In April 2020, a worker was transferring compressed air from one air receiver (pressure vessel) to a second air receiver that was mounted on a frame for transportation with a forklift. The second air receiver ruptured and broke away from the frame. Parts of the vessel struck the worker, causing an eye injury, hearing damage and other injuries.
The air receiver on the frame was used to repressurise pneumatic systems on trucks.
Possible contributing factors in incidents of this type
- Use of an air receiver with unknown design pressure requirements and of a design that was not compliant with appropriate technical standards.
- Inadequate or no pressure relief devices.
- Lack of information on an air receiver identifying the design pressure, such as a data plate.
- Inadequate inspection and maintenance regime to ensure an air receiver is safe to operate.
- Repair work on an air receiver not conducted to a safe standard, i.e. non-compliant with relevant Australian Standards.
Managing hazards and risks
- Select a pressure vessel that is appropriate for the required task, which has been designed and manufactured in accordance with relevant Australian Standards referenced in AS1200.
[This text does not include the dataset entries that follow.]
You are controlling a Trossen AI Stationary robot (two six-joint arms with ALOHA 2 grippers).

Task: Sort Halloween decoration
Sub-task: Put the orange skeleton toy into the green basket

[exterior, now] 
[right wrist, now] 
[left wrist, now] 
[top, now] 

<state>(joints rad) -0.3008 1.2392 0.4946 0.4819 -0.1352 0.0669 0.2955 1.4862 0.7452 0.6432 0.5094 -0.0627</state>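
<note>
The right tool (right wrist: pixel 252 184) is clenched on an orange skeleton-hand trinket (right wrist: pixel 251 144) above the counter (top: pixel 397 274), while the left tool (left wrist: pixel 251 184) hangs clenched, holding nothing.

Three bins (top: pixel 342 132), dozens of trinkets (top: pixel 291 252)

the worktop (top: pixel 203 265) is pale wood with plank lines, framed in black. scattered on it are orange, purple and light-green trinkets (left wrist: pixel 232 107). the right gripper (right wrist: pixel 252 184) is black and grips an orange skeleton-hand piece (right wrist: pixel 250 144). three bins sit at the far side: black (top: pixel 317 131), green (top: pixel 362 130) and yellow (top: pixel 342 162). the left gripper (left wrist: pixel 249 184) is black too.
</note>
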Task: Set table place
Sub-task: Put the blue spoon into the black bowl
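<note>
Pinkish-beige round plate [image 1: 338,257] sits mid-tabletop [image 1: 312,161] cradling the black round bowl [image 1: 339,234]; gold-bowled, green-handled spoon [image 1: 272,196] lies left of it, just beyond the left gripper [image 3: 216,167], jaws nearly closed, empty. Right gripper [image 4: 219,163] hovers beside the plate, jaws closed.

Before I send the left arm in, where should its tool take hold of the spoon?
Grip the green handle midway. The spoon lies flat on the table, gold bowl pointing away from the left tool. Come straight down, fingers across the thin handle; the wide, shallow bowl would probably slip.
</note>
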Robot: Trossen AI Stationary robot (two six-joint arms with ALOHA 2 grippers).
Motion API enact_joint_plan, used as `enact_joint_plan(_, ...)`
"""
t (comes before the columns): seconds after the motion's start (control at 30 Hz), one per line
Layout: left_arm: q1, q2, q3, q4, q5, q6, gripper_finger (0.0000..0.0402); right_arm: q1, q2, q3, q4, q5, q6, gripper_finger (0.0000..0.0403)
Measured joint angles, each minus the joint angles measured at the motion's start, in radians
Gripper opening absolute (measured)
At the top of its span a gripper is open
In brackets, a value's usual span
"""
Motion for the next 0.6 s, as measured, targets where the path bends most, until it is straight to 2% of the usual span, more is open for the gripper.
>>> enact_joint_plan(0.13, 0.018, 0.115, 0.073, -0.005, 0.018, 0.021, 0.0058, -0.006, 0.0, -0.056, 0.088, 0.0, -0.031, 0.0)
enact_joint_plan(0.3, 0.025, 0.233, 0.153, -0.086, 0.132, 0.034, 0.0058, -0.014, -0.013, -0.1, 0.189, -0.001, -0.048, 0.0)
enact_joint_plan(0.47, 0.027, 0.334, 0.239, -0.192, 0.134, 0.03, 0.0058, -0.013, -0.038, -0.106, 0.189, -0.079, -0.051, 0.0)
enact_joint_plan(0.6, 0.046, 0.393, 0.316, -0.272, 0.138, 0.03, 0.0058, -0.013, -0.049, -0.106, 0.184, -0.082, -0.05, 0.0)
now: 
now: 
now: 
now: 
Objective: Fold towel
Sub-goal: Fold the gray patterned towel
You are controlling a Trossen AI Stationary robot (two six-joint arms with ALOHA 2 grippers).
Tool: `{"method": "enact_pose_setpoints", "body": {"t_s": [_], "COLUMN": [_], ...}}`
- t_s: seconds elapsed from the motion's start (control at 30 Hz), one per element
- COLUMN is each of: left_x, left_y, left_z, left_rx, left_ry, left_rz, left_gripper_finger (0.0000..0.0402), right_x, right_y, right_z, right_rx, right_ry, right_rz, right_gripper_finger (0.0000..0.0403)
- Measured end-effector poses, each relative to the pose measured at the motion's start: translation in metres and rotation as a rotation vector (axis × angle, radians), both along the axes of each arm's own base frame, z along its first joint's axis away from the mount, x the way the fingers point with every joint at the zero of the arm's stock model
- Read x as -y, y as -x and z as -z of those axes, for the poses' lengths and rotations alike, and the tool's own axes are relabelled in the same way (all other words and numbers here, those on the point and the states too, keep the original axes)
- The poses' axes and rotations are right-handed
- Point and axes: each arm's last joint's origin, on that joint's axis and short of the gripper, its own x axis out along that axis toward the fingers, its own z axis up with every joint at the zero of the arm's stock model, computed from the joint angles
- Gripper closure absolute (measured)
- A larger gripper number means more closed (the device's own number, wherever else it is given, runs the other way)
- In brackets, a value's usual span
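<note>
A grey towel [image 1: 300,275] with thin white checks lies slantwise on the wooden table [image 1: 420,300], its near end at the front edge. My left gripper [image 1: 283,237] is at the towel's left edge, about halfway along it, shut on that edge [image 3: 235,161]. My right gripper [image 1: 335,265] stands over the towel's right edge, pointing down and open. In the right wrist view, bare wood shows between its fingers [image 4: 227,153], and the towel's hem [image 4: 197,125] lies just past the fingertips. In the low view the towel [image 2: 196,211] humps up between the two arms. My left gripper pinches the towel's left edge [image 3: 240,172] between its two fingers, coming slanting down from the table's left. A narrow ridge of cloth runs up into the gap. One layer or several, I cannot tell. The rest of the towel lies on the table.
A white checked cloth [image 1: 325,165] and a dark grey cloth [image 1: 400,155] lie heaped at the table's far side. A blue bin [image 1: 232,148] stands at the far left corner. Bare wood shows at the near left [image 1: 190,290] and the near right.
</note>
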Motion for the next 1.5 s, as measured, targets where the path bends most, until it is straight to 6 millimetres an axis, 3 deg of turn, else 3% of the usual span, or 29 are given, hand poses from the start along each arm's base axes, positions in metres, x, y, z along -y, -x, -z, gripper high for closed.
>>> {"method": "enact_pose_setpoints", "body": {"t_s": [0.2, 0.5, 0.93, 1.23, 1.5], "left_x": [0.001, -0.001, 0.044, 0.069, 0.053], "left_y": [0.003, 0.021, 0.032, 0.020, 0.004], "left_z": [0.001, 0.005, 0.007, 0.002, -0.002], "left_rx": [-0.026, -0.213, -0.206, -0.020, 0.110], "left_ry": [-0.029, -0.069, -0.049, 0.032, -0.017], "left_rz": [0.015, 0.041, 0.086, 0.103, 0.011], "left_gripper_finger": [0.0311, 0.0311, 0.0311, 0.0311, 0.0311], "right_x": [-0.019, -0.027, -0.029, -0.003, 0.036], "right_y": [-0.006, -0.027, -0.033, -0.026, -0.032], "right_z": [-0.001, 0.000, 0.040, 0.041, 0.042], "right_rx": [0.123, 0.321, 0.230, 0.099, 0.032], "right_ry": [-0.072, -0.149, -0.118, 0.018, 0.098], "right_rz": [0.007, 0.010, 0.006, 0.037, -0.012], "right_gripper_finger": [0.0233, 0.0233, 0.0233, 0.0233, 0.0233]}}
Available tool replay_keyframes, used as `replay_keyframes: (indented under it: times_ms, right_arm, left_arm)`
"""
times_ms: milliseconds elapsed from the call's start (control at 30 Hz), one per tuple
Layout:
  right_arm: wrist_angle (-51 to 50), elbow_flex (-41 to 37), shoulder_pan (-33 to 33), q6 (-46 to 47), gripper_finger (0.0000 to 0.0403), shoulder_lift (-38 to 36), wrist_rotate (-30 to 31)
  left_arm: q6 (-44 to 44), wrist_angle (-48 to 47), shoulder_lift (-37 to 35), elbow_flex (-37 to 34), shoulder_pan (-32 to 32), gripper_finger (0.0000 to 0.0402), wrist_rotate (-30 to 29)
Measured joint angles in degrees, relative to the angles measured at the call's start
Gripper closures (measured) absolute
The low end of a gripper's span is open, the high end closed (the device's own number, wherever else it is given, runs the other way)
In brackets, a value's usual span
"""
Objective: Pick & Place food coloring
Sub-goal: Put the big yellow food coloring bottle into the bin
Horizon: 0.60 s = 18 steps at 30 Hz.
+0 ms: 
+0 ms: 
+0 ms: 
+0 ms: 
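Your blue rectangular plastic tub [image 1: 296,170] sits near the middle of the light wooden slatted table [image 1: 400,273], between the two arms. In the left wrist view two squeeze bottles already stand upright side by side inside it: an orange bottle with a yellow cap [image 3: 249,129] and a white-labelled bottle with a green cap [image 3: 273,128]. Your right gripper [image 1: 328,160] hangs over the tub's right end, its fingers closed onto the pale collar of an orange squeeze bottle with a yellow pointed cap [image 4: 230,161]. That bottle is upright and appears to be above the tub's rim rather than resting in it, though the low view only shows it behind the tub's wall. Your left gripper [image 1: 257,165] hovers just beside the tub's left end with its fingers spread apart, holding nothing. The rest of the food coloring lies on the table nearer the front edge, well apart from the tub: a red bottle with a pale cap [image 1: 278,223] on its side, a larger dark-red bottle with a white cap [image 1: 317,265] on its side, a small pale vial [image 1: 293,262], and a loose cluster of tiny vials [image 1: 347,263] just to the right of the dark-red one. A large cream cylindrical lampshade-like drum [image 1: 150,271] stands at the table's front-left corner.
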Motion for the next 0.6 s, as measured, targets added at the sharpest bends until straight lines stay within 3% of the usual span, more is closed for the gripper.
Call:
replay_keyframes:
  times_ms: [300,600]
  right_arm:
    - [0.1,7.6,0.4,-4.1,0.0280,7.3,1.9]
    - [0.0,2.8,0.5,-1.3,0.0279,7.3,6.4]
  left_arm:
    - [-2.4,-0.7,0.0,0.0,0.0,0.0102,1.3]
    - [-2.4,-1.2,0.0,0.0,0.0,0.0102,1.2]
- Ensure all pressure equipment is periodically inspected and maintained by a competent person in accordance with relevant Australian Standards, including AS/NZS 3788.
- Ensure pressure equipment of Hazard Levels A, B, C, or D is design registered with WorkSafe or applicable regulatory authority.
- Ensure that pressure vessels have a manufacturer’s data plate attached, identifying the design pressure and design registration details.
Department of Mines, Industry Regulation and Safety
Safe Work Australia
- AS 1200:2000 Pressure equipment
- AS/NZS 3788:2006 Pressure Equipment – In-service inspection
The above information is provided based on WorkSafe’s preliminary investigation and further investigation is continuing.